Top of Exercise material

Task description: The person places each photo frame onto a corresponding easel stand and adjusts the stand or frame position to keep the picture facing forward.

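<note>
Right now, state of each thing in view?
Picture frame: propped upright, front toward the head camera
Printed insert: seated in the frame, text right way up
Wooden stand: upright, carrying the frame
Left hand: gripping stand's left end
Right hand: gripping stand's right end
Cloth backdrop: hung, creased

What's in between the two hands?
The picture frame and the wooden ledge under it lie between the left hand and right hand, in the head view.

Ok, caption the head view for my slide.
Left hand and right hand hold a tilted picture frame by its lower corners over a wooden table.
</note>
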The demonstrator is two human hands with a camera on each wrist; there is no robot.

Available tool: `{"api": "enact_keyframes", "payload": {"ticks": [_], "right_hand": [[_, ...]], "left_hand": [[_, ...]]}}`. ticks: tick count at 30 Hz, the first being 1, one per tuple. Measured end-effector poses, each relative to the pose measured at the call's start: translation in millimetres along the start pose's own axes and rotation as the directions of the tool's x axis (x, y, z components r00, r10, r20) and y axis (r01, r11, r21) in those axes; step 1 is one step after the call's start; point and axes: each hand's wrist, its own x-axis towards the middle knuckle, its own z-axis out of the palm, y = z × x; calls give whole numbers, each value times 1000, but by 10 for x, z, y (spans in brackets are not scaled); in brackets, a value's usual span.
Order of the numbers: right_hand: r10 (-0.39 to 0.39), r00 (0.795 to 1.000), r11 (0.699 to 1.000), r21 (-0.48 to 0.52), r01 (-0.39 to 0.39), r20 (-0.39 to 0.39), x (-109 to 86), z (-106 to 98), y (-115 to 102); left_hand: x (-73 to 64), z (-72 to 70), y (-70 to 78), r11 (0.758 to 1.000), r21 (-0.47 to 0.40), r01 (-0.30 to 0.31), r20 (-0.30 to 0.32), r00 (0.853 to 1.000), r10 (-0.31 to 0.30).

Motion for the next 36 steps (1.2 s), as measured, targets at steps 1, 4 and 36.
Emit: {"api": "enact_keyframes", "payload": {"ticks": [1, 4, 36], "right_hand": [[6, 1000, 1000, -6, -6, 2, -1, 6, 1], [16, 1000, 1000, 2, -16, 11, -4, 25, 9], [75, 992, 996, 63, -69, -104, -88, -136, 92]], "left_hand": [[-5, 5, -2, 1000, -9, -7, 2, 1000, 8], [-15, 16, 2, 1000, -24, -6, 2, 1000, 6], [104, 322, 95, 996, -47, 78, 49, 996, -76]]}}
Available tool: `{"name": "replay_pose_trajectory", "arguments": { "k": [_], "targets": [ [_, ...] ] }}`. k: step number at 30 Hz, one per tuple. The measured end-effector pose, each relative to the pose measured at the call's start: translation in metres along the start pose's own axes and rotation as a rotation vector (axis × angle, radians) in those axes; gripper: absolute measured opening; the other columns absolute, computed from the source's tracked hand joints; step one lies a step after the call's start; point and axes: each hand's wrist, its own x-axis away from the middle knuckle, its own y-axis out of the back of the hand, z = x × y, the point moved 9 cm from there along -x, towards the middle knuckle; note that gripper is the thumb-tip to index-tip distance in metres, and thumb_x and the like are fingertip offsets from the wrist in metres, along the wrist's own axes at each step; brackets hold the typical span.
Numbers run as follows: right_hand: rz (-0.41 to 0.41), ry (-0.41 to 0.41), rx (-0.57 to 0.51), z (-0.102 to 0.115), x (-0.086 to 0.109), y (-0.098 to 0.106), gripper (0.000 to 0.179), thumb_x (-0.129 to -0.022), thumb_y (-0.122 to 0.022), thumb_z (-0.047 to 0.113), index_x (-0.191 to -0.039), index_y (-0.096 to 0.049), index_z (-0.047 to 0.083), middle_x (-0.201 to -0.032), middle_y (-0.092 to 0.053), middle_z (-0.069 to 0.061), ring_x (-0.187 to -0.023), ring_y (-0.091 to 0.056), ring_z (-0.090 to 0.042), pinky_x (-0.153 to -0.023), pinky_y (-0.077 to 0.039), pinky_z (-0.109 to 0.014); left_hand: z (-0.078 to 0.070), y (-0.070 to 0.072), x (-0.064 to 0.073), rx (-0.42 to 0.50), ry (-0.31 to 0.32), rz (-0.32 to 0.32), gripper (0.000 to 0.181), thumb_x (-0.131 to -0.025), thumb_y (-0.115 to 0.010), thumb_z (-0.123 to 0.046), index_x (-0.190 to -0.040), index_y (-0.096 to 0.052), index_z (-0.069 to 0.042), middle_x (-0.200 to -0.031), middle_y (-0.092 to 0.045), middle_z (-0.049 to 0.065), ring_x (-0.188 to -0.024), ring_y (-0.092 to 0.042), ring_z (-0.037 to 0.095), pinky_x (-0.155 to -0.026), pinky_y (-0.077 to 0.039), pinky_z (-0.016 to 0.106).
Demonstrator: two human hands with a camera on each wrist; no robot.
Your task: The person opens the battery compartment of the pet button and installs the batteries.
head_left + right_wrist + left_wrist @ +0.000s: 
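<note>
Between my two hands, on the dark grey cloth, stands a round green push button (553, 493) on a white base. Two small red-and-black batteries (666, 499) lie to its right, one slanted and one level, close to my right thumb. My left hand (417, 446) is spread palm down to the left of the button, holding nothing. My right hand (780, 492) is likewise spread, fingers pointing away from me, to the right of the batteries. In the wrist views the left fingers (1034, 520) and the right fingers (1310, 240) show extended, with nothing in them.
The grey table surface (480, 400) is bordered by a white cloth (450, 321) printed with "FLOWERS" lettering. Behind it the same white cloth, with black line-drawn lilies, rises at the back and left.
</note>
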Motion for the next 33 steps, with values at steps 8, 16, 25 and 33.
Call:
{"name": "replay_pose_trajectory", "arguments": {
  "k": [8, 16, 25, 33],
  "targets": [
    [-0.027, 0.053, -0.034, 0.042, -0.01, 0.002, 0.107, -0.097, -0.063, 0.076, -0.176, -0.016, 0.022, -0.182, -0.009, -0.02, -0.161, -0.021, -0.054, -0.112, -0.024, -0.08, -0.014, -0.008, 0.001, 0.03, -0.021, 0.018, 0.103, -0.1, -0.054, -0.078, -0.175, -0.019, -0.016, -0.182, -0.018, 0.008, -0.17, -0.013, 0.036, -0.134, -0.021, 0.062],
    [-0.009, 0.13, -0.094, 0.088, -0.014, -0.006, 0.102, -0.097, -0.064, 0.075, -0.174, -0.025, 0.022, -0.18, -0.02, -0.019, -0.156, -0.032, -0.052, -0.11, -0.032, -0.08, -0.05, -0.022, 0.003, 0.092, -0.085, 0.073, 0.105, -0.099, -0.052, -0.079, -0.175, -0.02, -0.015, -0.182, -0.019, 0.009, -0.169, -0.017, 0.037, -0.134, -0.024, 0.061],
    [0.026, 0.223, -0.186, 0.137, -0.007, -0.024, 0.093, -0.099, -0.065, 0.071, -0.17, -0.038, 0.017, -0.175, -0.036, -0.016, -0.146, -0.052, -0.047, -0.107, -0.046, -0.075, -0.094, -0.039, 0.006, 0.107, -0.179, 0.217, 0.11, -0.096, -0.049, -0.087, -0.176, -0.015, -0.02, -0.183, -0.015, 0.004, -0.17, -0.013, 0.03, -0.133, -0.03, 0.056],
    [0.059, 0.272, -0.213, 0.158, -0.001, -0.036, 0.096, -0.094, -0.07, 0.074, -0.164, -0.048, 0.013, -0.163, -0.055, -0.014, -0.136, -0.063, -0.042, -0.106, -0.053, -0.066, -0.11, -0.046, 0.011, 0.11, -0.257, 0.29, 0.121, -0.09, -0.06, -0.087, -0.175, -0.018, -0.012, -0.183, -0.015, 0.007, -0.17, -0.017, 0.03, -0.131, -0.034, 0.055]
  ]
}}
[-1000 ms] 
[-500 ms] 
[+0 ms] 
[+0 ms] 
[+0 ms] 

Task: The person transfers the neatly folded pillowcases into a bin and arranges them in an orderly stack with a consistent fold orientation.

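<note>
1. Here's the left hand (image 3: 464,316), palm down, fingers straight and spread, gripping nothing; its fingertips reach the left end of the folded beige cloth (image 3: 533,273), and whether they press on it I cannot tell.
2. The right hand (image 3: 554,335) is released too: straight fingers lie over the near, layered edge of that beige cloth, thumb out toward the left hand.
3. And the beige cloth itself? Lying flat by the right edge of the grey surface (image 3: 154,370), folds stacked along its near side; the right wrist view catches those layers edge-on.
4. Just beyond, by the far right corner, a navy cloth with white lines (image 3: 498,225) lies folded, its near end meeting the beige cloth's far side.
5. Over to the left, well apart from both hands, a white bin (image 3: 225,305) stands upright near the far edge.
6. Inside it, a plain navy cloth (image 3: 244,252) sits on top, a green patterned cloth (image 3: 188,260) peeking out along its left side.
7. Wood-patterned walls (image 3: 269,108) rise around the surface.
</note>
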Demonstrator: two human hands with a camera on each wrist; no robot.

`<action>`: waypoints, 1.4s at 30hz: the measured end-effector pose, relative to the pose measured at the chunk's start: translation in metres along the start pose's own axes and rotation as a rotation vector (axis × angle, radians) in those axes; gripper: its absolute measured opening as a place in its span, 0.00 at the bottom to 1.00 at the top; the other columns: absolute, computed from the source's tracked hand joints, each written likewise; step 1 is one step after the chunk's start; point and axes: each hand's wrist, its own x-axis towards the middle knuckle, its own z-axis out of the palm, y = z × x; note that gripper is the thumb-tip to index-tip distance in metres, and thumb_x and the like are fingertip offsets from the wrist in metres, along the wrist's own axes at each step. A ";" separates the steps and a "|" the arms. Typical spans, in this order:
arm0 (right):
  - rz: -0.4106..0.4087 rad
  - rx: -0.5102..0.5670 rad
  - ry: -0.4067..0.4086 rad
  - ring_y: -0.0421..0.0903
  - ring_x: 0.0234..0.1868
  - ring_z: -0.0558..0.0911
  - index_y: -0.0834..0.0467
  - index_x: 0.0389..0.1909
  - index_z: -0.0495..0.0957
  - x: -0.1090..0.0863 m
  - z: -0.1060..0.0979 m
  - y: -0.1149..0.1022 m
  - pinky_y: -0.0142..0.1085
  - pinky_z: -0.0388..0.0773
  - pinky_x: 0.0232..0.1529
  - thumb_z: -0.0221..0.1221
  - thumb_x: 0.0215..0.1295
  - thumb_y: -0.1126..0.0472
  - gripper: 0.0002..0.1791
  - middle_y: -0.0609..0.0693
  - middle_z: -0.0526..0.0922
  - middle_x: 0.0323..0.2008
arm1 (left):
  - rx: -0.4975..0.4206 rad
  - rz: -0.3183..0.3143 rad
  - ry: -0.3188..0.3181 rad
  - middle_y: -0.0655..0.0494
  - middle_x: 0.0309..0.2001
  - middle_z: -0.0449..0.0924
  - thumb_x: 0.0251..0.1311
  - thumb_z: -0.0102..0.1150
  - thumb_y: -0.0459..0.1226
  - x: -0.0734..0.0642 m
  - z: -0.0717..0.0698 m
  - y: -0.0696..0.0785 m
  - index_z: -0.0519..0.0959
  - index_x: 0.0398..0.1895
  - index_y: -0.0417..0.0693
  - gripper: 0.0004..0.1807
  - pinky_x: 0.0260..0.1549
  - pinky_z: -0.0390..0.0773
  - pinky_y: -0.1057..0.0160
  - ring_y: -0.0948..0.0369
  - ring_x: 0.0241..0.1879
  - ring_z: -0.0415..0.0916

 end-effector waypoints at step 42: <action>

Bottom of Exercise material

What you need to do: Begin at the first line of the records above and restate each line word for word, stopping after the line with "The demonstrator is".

Solution to this task:
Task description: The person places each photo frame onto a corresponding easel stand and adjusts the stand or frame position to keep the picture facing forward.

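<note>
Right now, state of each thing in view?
Picture frame: propped upright, front toward the head camera
Printed insert: seated in the frame, text right way up
Wooden stand: upright, carrying the frame
Left hand: gripping stand's left end
Right hand: gripping stand's right end
Cloth backdrop: hung, creased

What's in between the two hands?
The picture frame and the wooden ledge under it lie between the left hand and right hand, in the head view.

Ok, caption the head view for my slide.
Left hand and right hand hold a tilted picture frame by its lower corners over a wooden table.
</note>
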The demonstrator is two human hands with a camera on each wrist; there is no robot.

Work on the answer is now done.